Let me tell you about Spring. (I know we'd all like to think about Spring, the season, but I'm talking about Spring, the cow.)

Spring is one of our young Holstein cows. If you walked through our herd, you might not notice her at first. She has classic black-and-white Holstein markings. She's moderately sized - maybe a little on the short side. She has very correct conformation and a great udder.

Spring doesn't stand out in our herd health records either - and that's a good thing. She's a trouble-free cow that breeds back right away and hasn't had any health issues.

Where Spring really shines, though, is in our production records. On our last DHIA test, with the cows still on pasture, Spring led our herd in components with 6.2 percent butterfat and 3.9 percent protein. Spring's numbers were even better than our Jerseys' numbers.

Why am I telling you about Spring?

Because she's the perfect example of what happens when dairy farmers focus on genetics.
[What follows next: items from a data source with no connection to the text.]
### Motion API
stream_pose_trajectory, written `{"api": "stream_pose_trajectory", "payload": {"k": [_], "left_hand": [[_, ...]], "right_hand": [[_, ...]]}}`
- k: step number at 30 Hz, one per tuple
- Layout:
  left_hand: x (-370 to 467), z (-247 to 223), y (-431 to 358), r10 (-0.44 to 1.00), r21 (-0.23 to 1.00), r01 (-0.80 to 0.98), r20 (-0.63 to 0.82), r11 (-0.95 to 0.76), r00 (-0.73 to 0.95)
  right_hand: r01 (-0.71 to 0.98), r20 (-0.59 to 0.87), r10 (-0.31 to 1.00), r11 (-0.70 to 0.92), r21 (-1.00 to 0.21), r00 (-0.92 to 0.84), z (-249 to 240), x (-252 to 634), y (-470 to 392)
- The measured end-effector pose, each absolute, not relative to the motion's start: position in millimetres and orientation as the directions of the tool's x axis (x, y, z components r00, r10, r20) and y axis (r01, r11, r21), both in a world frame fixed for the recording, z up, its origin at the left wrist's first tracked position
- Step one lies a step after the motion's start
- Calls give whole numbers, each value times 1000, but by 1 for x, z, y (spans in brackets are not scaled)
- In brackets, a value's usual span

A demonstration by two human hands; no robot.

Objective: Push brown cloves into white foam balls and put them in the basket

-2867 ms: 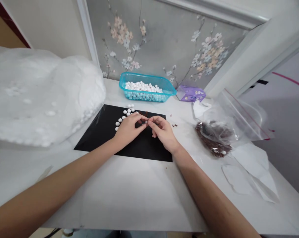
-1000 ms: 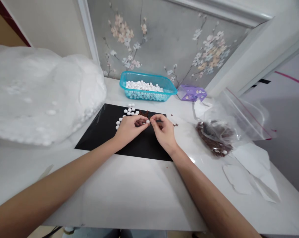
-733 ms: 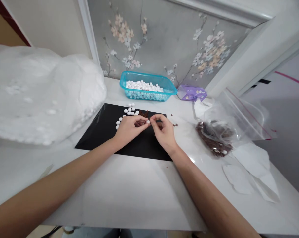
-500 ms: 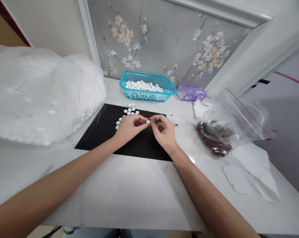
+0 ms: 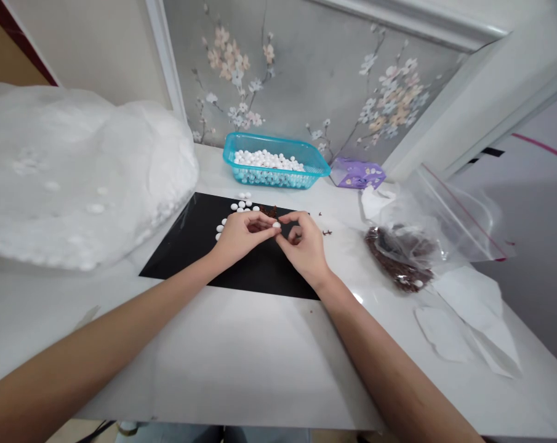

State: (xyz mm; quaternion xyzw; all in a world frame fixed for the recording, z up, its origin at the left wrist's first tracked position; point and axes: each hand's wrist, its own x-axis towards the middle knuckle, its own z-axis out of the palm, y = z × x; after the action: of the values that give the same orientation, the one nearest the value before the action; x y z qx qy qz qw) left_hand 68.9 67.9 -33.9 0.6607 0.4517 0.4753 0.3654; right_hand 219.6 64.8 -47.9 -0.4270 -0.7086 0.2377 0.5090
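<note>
Head view: one white ball (image 5: pixel 277 226) in hand, many more in the blue basket (image 5: pixel 322 170)

At the middle of the frame, the left hand (image 5: pixel 241 234) pinches the white ball between thumb and index finger, above the black sheet (image 5: pixel 176 246). The right hand (image 5: pixel 308 249) is curled close beside it, thumb and index tips apart on the ball's near side; whether those fingers touch the ball or hold some small piece, I cannot tell.

The work looks partway along, as far as can be judged. A loose group of white balls (image 5: pixel 234 207) lies along the sheet's upper left part, partly hidden by the left hand, next to a small pile of brown bits (image 5: pixel 269 211). Supplies seem ample: the basket at upper centre holds many balls, and the zip bag (image 5: pixel 398 255) at right is heavy with brown pieces.

The large white bag (image 5: pixel 84 178) crowds the sheet's left side. The sheet's lower right corner runs beneath the right wrist. Between the sheet's lower edge and the counter (image 5: pixel 232 363) edge near the bottom of the frame is the widest room for moving, flanked by both forearms. Scattered white scraps (image 5: pixel 472 332) limit the lower right.
</note>
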Motion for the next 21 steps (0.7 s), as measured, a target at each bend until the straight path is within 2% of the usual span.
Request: {"api": "stream_pose_trajectory", "payload": {"k": [8,21], "left_hand": [[67,-32,69,941,878,338,308,-339,143],[67,-32,69,937,873,341,311,-348,160]], "right_hand": [[418,559,818,559,-716,-136,-49,221,66],[369,483,869,486,-792,-108,-51,219,66]]}}
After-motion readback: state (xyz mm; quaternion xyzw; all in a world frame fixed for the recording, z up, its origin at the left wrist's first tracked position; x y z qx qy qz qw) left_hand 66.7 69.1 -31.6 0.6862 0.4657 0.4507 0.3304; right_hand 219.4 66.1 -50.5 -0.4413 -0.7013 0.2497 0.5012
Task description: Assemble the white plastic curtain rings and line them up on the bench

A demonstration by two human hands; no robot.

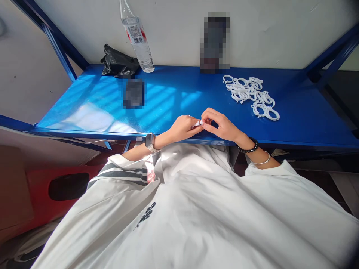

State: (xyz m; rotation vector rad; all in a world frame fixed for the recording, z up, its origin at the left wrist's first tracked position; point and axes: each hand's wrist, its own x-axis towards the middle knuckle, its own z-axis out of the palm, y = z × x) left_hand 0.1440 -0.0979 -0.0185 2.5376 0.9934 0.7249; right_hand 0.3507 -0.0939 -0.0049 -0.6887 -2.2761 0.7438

For the past 10 years, Glen has very diligently researched and selected the sires we use on our farm. He also very carefully matches them with our cows to produce the best possible offspring. He does so with a specific goal in mind: Increasing our herd's production and components through strong, balanced cows.

If you ask Glen, he will tell you that mating dairy cattle is as much an art as it is a science.

But he has some stringent criteria that he doesn't waver from. He only uses bulls that have positive percentages for components and will increase milk production. He only selects bulls that have two points on udder composite and two points on foot and leg composite. He ignores all of the highly-publicized, formula-based indexes.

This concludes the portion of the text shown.